Fortitude Fitness – CrossFit
Warm-up (No Measure)
10-15 Frog Jumps
10 Push Ups
10 Jumping Squats
10 Pass Throughs
Bench Press (50/2, 60/2, 70/2, 77.5/2, 85/2, 87.5/2, (90/2)2)
Good time to go for that 1RM IF, IF you are feeling it!
Opt 1: Metcon (AMRAP – Reps)
12 Min AMRAP
Max Reps Burpee Step Ups 24/20
Every Minute do 4 KB Swings 53/35
Opt 2: Metcon (AMRAP – Rounds and Reps)
Plate to Overhead Burpee Step Ups 45/25
Every Minute Complete:
4 Plate Snatches (Alternating Arms)
Opt 1: Warm-up (No Measure)
Score: Total Burpee Step Up Reps ONLY
Goal: 65 Reps+
This one is super simple! You will simply do a burpee + a step up over and over.
Every time the clock hits a new minute – you will stop and do 4 KB Swings.
For the step ups you will want to use a step height that is a challenge but allows you to get at least 6 reps or so per minute. Place your entire foot on the step and drive through the heel to stand fully on top of the step at the top. Don’t allow the knee to cave in as you stand. Try to remember to alternate which foot you step up with every rep or every minute or something.
For the swings you will hold the weight with both hands at the waist. Feet are about shoulder width apart. Heels are down. Hinge forward at the hips and bend the knees slightly. Keep the chest lifted and heels down. Belly tight and arms straight. Pull the weight back through the legs. Stand up HARD and FAST to make the bell weightless and then (keeping the belly tight) guide the weight to eye level! Allow gravity to bring it back down and back between the legs. Don’t allow it to pull you forward. Keep those heels down!
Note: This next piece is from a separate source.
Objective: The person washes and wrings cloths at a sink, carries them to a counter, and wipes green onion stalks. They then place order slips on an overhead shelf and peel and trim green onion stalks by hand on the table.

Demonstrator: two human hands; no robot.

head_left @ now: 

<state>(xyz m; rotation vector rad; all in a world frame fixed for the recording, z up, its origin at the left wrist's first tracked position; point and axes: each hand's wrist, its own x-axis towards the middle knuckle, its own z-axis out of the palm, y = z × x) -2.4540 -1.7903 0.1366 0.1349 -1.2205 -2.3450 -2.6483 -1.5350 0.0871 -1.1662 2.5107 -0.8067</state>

Opt 2: Warm-up (No Measure)
NO Plate Snatches on first minute
Score: Total completed reps of Plate Snatches
Goal: Have Fun
So basically a plate to overhead burpee step up is.
Plate is on the ground with the hands on the sides of it. You jump or step the feet back and do a push up on the plate (it doesn’t need to be a pretty one just get the chest and thighs to touch). Jump or step the feet back in and with BENT KNEES AND A FLAT BACK do a combo swing/clean and jerk/snatch to get the plate over your head. While the plate is still over your head you will step up onto the box. Stand all the way up with both feet on top of the box and the plate still overhead. You don’t have to keep the plate over your head as you step down.
It is not required but recommended that you alternate feet when you step up each time. OR at least alternate minutes like 1 minute you do all on one leg and the other minute do the other leg.
When the clock hits 1 minute (and 2 minutes and 3 minutes – every minute throughout the workout) – you will stand up and complete 4 plate snatches.
These are basically the same exact movement that you are using to get the plate from the ground to over your head. Where the rules for lockout are a little more relaxed for where the plate is for the step ups (if the elbows are bent that’s ok) for THESE you must completely lock out at the top of each rep with the biceps by the ears!